Quantification of synthetic errors during chemical synthesis of DNA and its suppression by non-canonical nucleosides

Abstract

Substitutions, insertions, and deletions derived from synthetic oligonucleotides are the hurdles for the synthesis of long DNA such as genomes. We quantified these synthetic errors by next-generation sequencing and revealed that the quality of the enzymatically amplified final combined product depends on the conditions of the preceding solid phase chemical synthesis, which generates the initial pre-amplified fragments. Among all possible substitutions, the G-to-A substitution was the most prominently observed substitution followed by G-to-T, C-to-T, T-to-C, and A-to-G substitutions. The observed error rate for G-to-A substitution was influenced by capping conditions, suggesting that the capping step played a major role in the generation of G-to-A substitution. Because substitutions observed in long DNA were derived from the generation of non-canonical nucleosides during chemical synthesis, non-canonical nucleosides resistant to side reactions could be used as error-proof nucleosides.

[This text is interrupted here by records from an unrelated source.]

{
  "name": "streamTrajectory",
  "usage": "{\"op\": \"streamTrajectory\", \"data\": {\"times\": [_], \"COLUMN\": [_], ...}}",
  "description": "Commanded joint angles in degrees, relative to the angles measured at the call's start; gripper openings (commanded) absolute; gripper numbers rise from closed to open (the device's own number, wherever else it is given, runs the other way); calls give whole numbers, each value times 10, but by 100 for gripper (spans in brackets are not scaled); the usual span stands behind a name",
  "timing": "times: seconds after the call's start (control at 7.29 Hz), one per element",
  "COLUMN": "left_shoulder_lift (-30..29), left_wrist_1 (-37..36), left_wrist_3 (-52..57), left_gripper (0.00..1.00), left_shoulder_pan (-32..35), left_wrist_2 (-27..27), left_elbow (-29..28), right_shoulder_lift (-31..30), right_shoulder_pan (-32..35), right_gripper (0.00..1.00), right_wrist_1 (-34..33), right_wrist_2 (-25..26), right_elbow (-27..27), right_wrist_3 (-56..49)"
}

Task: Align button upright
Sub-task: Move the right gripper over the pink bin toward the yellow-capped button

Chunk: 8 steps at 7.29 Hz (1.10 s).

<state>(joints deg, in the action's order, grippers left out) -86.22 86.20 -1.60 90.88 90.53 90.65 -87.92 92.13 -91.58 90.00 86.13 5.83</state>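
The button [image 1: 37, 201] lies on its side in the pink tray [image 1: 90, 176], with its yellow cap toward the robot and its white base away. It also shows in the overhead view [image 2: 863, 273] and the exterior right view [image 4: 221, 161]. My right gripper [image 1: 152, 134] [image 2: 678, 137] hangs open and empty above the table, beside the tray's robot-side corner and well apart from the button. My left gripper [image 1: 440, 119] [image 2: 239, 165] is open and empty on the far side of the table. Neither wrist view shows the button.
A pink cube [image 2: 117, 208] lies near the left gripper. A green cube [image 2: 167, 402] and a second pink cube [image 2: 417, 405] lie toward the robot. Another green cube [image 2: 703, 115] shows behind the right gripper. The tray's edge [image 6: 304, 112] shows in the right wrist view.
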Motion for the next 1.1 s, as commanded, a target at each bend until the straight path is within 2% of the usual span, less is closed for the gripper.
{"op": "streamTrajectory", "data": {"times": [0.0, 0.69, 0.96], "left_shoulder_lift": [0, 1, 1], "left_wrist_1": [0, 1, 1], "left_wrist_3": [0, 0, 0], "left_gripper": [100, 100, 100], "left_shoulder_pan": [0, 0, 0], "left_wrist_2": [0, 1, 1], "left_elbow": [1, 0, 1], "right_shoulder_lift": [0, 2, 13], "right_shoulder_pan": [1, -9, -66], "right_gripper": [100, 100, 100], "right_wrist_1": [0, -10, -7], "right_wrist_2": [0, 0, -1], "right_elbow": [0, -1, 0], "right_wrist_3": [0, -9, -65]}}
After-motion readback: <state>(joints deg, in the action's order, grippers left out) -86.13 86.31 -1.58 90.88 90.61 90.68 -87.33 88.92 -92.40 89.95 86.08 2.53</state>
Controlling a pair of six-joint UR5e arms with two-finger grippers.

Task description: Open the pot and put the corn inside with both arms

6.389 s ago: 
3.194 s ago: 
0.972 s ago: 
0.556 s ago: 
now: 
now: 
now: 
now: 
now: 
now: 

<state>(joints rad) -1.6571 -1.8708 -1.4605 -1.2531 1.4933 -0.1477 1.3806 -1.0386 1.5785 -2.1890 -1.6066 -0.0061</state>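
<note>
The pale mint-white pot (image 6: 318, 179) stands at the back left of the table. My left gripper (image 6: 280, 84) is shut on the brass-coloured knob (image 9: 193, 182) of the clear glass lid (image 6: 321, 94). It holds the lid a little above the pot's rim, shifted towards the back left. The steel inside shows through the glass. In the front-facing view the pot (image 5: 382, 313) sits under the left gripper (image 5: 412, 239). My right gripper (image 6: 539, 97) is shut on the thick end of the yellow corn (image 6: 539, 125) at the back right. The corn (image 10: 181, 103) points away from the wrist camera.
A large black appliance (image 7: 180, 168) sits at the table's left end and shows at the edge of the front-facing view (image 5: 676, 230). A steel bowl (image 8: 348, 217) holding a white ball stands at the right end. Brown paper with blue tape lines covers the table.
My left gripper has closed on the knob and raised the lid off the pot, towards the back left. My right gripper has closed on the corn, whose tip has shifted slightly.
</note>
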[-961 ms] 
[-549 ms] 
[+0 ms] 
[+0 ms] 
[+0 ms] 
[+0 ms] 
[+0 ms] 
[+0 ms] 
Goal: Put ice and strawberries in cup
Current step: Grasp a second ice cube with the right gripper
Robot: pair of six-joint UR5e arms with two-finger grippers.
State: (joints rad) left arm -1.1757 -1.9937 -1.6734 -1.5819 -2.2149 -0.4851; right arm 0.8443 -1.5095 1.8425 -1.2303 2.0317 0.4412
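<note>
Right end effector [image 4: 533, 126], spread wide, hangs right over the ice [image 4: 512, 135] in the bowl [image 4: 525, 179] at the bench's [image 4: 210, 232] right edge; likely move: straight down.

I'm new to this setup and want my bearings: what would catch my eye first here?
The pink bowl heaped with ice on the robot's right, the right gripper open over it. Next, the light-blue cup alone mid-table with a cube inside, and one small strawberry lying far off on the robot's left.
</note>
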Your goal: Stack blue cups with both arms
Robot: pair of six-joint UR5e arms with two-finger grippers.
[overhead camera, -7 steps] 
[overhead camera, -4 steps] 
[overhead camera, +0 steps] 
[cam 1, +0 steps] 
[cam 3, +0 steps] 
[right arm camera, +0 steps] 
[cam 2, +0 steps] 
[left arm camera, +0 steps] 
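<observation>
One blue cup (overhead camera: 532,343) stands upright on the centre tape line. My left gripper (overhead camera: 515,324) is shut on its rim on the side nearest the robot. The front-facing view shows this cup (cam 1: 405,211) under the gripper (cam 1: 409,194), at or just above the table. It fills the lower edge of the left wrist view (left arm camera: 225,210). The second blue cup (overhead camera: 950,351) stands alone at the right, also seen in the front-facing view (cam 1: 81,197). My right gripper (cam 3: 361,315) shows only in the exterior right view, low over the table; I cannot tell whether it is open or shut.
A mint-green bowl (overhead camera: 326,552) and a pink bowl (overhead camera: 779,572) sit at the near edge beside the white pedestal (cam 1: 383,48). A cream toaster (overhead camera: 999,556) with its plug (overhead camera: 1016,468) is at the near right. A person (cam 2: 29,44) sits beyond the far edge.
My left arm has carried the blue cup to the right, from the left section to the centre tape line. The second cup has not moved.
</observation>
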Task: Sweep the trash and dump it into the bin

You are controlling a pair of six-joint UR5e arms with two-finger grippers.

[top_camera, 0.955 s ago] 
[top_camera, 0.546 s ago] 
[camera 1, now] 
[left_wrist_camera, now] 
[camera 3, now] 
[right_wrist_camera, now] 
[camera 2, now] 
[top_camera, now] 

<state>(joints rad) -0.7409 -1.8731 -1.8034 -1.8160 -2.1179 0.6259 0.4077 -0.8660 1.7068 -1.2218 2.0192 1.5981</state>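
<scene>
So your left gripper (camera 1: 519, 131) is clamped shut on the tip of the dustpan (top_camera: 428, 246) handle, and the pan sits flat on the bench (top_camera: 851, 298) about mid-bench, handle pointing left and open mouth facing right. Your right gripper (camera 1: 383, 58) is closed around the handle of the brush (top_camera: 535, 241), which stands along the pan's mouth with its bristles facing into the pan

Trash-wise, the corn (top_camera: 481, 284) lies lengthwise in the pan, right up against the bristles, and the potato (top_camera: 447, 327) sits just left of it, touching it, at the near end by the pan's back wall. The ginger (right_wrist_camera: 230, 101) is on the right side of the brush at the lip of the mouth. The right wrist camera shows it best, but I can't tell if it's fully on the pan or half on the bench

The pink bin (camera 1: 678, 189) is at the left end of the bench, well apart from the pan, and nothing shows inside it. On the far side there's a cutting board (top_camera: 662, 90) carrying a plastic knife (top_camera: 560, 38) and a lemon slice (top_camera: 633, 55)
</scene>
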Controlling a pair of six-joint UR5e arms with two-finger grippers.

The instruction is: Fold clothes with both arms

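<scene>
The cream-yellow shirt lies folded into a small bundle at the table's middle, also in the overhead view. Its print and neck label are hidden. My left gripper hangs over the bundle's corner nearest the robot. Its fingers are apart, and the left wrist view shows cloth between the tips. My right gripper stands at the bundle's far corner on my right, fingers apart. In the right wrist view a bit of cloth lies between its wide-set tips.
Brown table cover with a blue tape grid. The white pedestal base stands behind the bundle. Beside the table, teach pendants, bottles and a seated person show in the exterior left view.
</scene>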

As an example of such error-proof nucleosides, we evaluated 7-deaza-2´-deoxyguanosine and 8-aza-7-deaza-2´-deoxyguanosine and showed 50-fold decrease in the error rate of G-to-A substitution when phenoxyacetic anhydride was used as capping reagents. This result is the first example that improves the quality of synthesized sequences by using non-canonical nucleosides as error-proof nucleosides. Our results would contribute to the development of highly accurate template DNA synthesis technologies.

Figure 1

Phosphoramidite chemistry for DNA synthesis.

Figure 2

Synthetic error quantification of chemically synthesized oligonucleotides.

Figure 3

Reproducibility of observed error rates. Three oligonucleotides synthesized independently using the same synthetic conditions were compared. The synthetic conditions are 1H-tetrazole in anhydrous acetonitrile as an activator, acetic anhydride in THF as a capping reagent A, 10% 1-methylimidazole in 10% pyridine-THF as a capping reagent B, 0.02 M I₂ in THF/pyridine/H₂O (90:<1:10, v/v/v) as an oxidation reagent, and 3% trichloroacetic acid in dichloromethane (TCA) as a deblocking reagent. Q5 High-Fidelity DNA polymerase was used for assembling reaction.

Figure 4

Comparison of error rates derived from assembling reactions using different polymerases. The synthesized oligonucleotide in the same batch was split into three samples and prepared NGS library by using Q5 High-Fidelity DNA polymerase (Q5), Phusion High-Fidelity DNA polymerase (Phusion), or Takara Ex Taq (Ex). (a) Q5 vs Phusion. (b) Q5 vs Ex.

Figure 5

Error rates for substitutions, insertions, and deletions during standard oligonucleotide synthesis. The data were obtained from three independently synthesized oligonucleotides. The synthetic conditions are 1H-tetrazole in anhydrous acetonitrile as an activator, acetic anhydride in THF as a capping reagent A, 10% 1-methylimidazole in 10% pyridine-THF as a capping reagent B, 0.02 M I₂ in THF/pyridine/H₂O (90:<1:10, v/v/v) as an oxidation reagent, and 3% trichloroacetic acid in dichloromethane (TCA) as a deblocking reagent. Q5 High-Fidelity DNA polymerase was used for assembling reaction.

Figure 6

Synthetic condition dependency of error rates of G-to-A and T-to-C substitutions. The data were obtained from three independently synthesized oligonucleotides. (a) G-to-A substitutions. (b) T-to-C substitutions.

Figure 7

Mechanism of G-to-A substitutions. (a) Previously proposed mechanism of diaminopurine formation, which is slightly modified based on this study. (b) Optimized structure of the model of intermediates. (c) Positions of unnatural nucleosides. (d) Observed error rates related to deoxyguanosine. The synthetic conditions for Pac₂O (n = 2) are 5-benzylthio-1H-tetrazole in anhydrous acetonitrile as an activator, phenoxyacetic anhydride in THF as a capping reagent A, 10% 1-methylimidazole in 10% pyridine-THF as a capping reagent B, 0.02 M I₂ in THF/pyridine/H₂O (90:<1:10, v/v/v) as an oxidation reagent, and 3% trichloroacetic acid in dichloromethane (TCA) as a deblocking reagent. The synthetic conditions for Ac₂O (n = 1) are 1H-tetrazole in anhydrous acetonitrile as an activator, acetic anhydride in THF as a capping reagent A, 10% 1-methylimidazole in 10% pyridine-THF as a capping reagent B, 0.02 M I₂ in THF/pyridine/H₂O (90:<1:10, v/v/v) as an oxidation reagent, and 3% trichloroacetic acid in dichloromethane (TCA) as a deblocking reagent. Q5 High-Fidelity DNA polymerase was used for assembling reaction.